Immagine di sfondo della pagina Trasporto aereo, Fto: “Ees obiettivo condiviso, ma servono tempi adeguati e applicazione uniforme”
23 aprile 2026

L’entrata a regime dell’Entry/Exit System (Ees) riaccende il confronto tra istituzioni e filiera del turismo organizzato sulle modalità di implementazione del sistema europeo di controllo alle frontiere. A intervenire è la Fto-Federazione turismo organizzato di Confcommercio, che richiama l’attenzione sulle criticità operative emerse negli scali.

“Condividiamo l’obiettivo dell’Entry/Exit System (Ees), il sistema europeo che registra ingressi e uscite dei viaggiatori extra-Ue alle frontiere Schengen e che dal 10 aprile 2026 è pienamente operativo. Il punto oggi è evitare che la sua attuazione scarichi nuovi problemi su passeggeri e imprese”, dichiara il presidente Franco Gattinoni. “Se l’Ees nasce come strumento europeo, deve essere applicato in modo uniforme e solo quando ci sono davvero tutte le condizioni per farlo funzionare bene”.

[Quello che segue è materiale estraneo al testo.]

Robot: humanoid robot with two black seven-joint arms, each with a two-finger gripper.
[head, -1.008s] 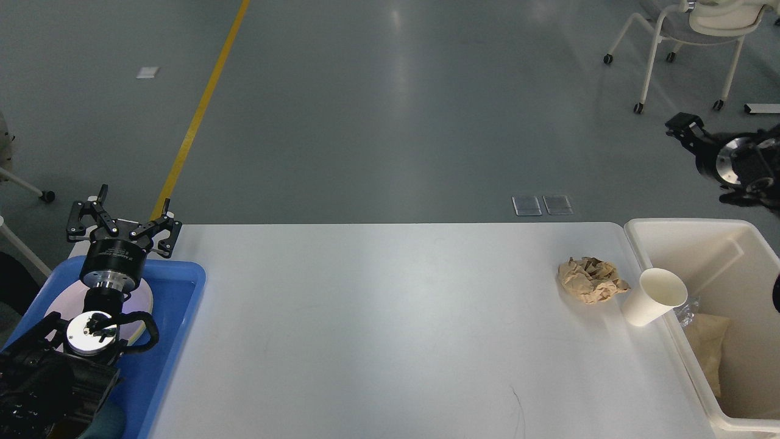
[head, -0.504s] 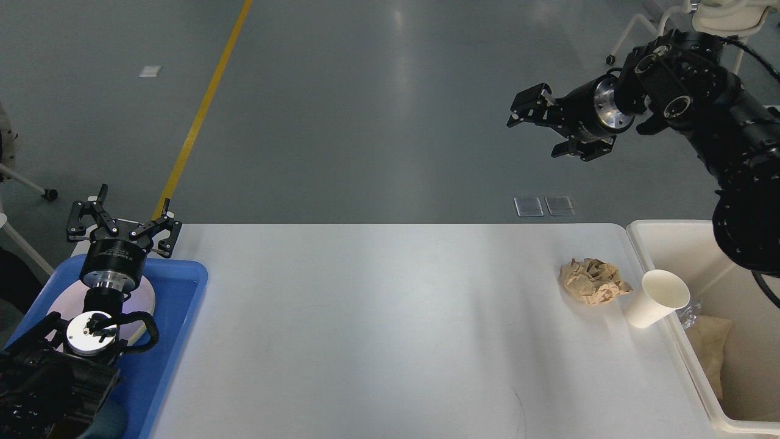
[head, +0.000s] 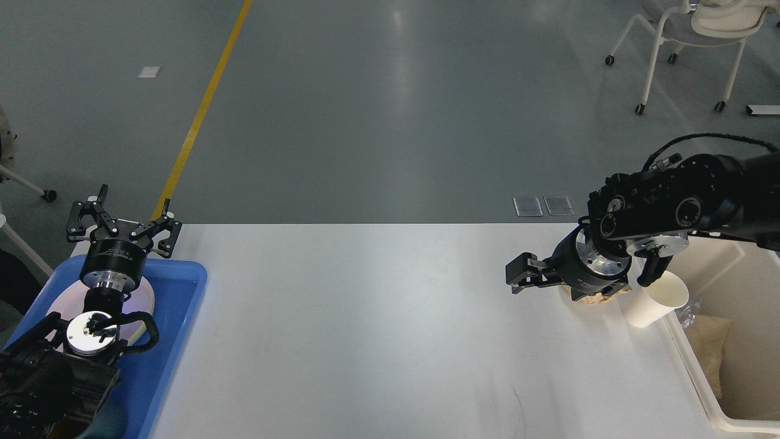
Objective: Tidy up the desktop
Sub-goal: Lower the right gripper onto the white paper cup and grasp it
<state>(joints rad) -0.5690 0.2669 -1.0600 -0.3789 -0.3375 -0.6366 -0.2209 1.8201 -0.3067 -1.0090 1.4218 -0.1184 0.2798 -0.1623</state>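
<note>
While the left gripper [head: 124, 224] hangs spread wide over the blue tray [head: 177, 305], the right gripper [head: 525, 276] sits low over the desktop [head: 378, 329], just left of the crumpled paper [head: 594, 297] (mostly hidden); whether its jaws are parted I cannot tell. A cup [head: 655, 299] stands beside the bin [head: 731, 366].

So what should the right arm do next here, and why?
Probably pull back a little toward the crumpled brown paper: the right gripper sits low over the desktop but points past it, with the paper mostly under its wrist and nothing between the fingers.
</note>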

La presa di posizione arriva mentre Assaeroporti, Aeroporti 2030, Iata, Ibar e Aicalf – in rappresentanza congiunta di gestori aeroportuali e vettori operanti in Italia – hanno scritto al ministro dell’Interno Matteo Piantedosi per chiedere un intervento urgente a livello europeo. Tra le principali criticità segnalate, tempi di attesa ai controlli fino a tre ore e ripercussioni sulla regolarità delle operazioni aeroportuali negli scali italiani ed europei.

“Anche se la procedura riguarda i viaggiatori extra-Ue, è evidente che code e congestione finiscono per incidere sull’operatività complessiva degli aeroporti – aggiunge Gattinoni –. Per Fto sarebbe inoltre controproducente che un sistema comune venga applicato in modo differenziato, fino a diventare un vantaggio competitivo tra Paesi. È una preoccupazione resa ancora più evidente dalle notizie relative alla Grecia, che ha alleggerito i controlli Ees per i viaggiatori britannici per ridurre la congestione e agevolare i flussi turistici”.

La richiesta della federazione è quindi quella di una gestione coordinata e graduale del sistema: “Per queste ragioni – conclude il presidente Fto – occorre garantire tempi giusti, applicazione uniforme e tutte le condizioni necessarie per il corretto funzionamento del sistema, a partire da adeguati presidi, organizzazione efficace e piena affidabilità delle soluzioni tecnologiche adottate”.